Além disso, “last but not least”, temos esse privilégio valiosíssimo que é podermos nós próprios participar também daquela conversação. Também nós podemos entrar na roda, dizer o que pensamos, contrariar o que diz o outro, propor novas leituras, acrescentar ao coletivo. Podemos não estar apenas passivamente a ler e a ver. Podemos reencaminhar. Podemos partilhar. Podemos aplaudir, se calhar só com um “gosto”. Podemos criticar. Podemos dizer de nossa justiça. Podemos participar, mais ou menos ativamente. Mas participar. Ter voz.

Quando restringimos os nossos contactos nas redes a um pequeno conjunto de amigos, ficamos naturalmente mais limitados quanto à diversidade do que nos chega. Mesmo assim, a lógica das redes alarga sempre a perspetiva, pois aos nossos amigos juntam-se os amigos dos nossos amigos, e por aí adiante… Entretanto, podemos ir mais longe na multiplicação de círculos de pessoas com quem queremos estabelecer algum contacto, sejam amigos, sejam simples conhecidos, sejam pessoas que gostamos de “seguir” porque nos acrescentam qualquer coisa. É essa a lógica do funcionamento em rede(s), é essa a sua grande vantagem, num caminho de multiplicação que vai mais perto ou mais longe conforme nós queiramos. Mais uma vez, somos nós que queremos, somos nós que decidimos, não é ninguém a decidir por nós. Tudo bem diferente do que se passa na esfera dos média tradicionais…

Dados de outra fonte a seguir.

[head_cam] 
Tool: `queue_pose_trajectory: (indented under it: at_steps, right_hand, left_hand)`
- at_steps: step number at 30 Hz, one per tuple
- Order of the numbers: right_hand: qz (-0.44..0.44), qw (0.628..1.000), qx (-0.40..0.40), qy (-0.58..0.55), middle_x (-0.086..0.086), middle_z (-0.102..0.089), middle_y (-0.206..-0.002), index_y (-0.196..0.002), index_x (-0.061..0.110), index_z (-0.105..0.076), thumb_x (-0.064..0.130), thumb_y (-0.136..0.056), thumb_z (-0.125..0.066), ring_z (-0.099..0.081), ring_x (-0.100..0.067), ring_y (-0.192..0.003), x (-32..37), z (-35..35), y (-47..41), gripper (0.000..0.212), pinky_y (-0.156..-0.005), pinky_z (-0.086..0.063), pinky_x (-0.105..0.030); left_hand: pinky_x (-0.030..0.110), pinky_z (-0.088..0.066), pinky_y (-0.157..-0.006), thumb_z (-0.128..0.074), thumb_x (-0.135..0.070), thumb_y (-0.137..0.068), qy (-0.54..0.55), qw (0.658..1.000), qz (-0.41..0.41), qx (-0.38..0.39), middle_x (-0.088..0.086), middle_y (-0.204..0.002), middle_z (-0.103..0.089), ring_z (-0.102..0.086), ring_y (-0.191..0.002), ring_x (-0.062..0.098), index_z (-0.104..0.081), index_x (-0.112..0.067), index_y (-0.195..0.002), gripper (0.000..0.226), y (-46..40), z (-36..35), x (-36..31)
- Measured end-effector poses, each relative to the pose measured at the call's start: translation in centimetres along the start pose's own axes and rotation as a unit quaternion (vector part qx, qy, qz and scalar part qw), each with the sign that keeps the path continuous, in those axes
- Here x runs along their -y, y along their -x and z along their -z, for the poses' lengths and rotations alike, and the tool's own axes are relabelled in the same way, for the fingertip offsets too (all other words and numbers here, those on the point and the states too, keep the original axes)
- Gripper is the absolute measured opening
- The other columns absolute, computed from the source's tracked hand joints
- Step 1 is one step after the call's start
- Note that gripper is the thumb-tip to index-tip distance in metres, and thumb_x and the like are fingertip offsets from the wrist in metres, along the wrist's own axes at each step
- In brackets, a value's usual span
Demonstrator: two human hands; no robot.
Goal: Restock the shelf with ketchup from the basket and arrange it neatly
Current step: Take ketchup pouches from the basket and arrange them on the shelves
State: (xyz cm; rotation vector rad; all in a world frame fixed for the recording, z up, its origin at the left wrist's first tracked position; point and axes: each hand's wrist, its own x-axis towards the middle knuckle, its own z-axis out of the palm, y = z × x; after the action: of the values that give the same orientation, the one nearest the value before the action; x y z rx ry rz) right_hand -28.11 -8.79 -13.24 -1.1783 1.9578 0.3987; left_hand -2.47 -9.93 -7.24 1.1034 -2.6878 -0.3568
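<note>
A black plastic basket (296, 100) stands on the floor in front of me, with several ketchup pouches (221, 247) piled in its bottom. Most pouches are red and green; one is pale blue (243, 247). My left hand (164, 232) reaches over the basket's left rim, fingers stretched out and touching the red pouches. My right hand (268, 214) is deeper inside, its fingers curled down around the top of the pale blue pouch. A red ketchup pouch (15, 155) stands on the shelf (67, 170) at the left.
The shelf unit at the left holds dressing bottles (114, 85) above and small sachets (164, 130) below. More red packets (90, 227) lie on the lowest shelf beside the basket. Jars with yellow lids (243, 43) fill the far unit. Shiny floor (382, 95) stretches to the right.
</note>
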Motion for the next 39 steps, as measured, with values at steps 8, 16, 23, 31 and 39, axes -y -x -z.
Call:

Os caminhos da informação (e do jornalismo) estão mais largos, mais diversos, mais complexos – mais exigentes também. As coisas mudaram, muito e depressa, e continuam a mudar. Tentar perceber essas mudanças e retirar delas todo o bom que trazem, denunciando o mau que por ali também anda, é um desafio estimulante. Porque, queiramos ou não, em matéria de comunicação e informação no espaço público nada será como dantes.

Joaquim Fidalgo é docente de Jornalismo e de Ética no Departamento de Ciências da Comunicação da Universidade do Minho. É doutorado em Ciências da Comunicação. Foi jornalista profissional durante 22 anos, tendo trabalhado no Jornal de Notícias, no Expresso e no PÚBLICO, de cuja equipa fundadora fez parte e onde foi também Provedor do Leitor. É comentador regular da RTP. Nasceu em S. Félix da Marinha, em 1954, e reside em Espinho.